Est-ce à une communauté de communes d’aider un Département dévasté ?
Stéphanie Maubé est maire de Lessay et Conseillère Régionale en Normandie
J’ai voté CONTRE un don pour aider Mayotte, lors du Conseil Communautaire. Je m’en explique.
Par ce refus, je souhaite interroger : est-ce vraiment à une communauté de communes d’aider un Département dévasté ?
Mayotte a besoin d’une aide massive, dimensionnée et structurante. Un Département entier balayé par une catastrophe climatique doit avoir tout la nation derrière lui, de manière officielle
Les appels aux dons auprès des citoyens ont toute leur place : on se sent utile de donner. Et on peut le faire individuellement, de manière volontaire et à la hauteur de nos moyens, grâce à l’ensemble des ONG reconnues (Croix-Rouge, Médecins du Monde, Fondation de France,…). L’empathie pour nos concitoyens qui souffrent est évidente !
Mais le don « d’apparence institutionnel », pas franchement spontané et plus ou moins poussé, me met mal à l’aise.
Comment décider quels sinistrés aider ? Rien qu’au sein des frontières françaises, les inondés des Hauts-de-France mériteraient également de recevoir des dons. Et les mégafeu du Sud-Ouest ? Et la Nouvelle-Calédonie ? Les éboulements de montagne ?…
Au regard de la multiplication des catastrophes climatiques, la solidarité entre territoires doit se manifester de manière cadrée et institutionnelle. Pourquoi pas sous forme de levée d’une taxe des collectivités, sur le principe de GEMAPI (Gestion des Milieux Aquatiques et Prévention des Inondations) permettant une solidarité intangible ?
N’oublions pas que parallèlement à l’augmentation de la gravité des catastrophes, les assurances se désengagent. A l’échelle de Lessay (ma ville), la cotisation a augmenté de 30% en une année ! Le budget municipal ne va pas pouvoir conserver son niveau de protection…

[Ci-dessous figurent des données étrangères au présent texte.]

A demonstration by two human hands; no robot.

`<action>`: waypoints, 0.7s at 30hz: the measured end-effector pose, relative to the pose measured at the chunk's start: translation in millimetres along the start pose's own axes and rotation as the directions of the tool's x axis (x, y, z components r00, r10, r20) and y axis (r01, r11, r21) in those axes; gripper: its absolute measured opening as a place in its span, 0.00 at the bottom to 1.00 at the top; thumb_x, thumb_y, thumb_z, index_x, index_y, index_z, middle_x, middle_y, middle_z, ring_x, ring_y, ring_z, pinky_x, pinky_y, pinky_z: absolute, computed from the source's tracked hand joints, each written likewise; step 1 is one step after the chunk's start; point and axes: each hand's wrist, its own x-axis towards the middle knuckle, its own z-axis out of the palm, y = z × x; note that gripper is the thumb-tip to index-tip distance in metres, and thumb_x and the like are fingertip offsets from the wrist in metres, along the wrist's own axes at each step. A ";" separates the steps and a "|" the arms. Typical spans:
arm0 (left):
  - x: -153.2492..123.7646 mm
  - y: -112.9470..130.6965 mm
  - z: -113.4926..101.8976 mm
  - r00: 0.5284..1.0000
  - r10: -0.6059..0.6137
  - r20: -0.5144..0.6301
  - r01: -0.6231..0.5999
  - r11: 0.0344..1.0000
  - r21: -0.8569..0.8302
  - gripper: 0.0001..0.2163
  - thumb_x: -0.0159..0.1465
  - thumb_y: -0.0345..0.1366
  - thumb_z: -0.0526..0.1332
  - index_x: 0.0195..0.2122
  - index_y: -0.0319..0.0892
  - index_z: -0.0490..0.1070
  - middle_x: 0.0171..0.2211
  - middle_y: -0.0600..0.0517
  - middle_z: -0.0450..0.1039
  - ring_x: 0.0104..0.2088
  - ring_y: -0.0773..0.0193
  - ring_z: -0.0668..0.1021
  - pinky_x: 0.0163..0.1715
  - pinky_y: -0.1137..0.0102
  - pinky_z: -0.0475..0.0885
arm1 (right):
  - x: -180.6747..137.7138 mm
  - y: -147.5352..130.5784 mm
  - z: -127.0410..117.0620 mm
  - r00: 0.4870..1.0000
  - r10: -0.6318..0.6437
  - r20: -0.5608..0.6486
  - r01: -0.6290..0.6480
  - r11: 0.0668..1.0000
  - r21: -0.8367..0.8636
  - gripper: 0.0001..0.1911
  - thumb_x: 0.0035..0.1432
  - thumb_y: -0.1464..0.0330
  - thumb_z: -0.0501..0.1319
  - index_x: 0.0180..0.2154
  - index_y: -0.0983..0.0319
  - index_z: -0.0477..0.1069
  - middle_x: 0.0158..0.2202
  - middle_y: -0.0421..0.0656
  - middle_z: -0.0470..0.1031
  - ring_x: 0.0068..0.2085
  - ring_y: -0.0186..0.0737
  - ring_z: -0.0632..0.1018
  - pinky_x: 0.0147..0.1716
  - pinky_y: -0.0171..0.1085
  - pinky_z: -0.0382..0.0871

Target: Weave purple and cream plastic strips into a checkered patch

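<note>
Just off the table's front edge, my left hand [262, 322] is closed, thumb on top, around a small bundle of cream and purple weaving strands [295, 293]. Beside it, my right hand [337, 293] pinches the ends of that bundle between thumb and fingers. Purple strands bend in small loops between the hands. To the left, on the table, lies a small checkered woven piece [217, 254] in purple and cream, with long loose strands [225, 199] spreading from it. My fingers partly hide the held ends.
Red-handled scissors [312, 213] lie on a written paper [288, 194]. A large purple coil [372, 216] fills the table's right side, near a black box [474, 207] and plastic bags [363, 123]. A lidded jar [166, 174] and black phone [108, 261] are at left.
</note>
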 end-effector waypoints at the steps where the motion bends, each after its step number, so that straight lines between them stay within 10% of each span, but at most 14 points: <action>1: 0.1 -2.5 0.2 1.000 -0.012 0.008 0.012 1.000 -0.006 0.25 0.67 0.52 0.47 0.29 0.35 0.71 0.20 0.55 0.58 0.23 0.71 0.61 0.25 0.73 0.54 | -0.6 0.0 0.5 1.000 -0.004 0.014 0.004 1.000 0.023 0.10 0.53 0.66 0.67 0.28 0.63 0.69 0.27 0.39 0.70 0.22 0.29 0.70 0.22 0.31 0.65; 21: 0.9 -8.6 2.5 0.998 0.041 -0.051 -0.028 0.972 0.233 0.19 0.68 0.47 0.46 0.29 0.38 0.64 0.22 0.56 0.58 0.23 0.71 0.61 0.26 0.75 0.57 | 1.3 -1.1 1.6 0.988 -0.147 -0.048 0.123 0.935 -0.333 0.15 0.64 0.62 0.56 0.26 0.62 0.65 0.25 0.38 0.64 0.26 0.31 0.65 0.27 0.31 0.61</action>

Enfin, Lessay est un bon exemple d’une reconstruction structurée, planifiée et anticipatrice de l’évolution de la société.
Après que les bombardements de 1944 l’ait presque rasée, comme de nombreuses autres villes de Normandie victimes collatérales du D-Day, on ne s’est pas contenté de la rebâtir à l’identique. Le Ministère de la Reconstruction a fait de ce drame une opportunité en anticipant la « future manière de vivre » des habitants.
Des routes furent tracées en prévision de l’essor de l’automobile, les infrastructures (écoles, mairie) furent déplacées pour proposer un nouveau modèle urbain, les maisonnettes historiques furent remplacées par des logements spacieux, lumineux et confortables. La Reconstruction a non seulement permis un progrès social, mais aussi l’amélioration de l’hygiène et la santé des familles, et d’accéder à une forme de dignité.
C’est cette énergie-là, humaniste et structurée par une vision d’avenir, qui doit guider l’aide de l’hexagone pour reconstruire Mayotte, accompagnée d’une évolution législative et géopolitique pour surmonter les défis que l’on sait (la régulation des comoriens).
Nous espérons que le Ministre dédié (Manuel Valls) a les moyens d’y travailler.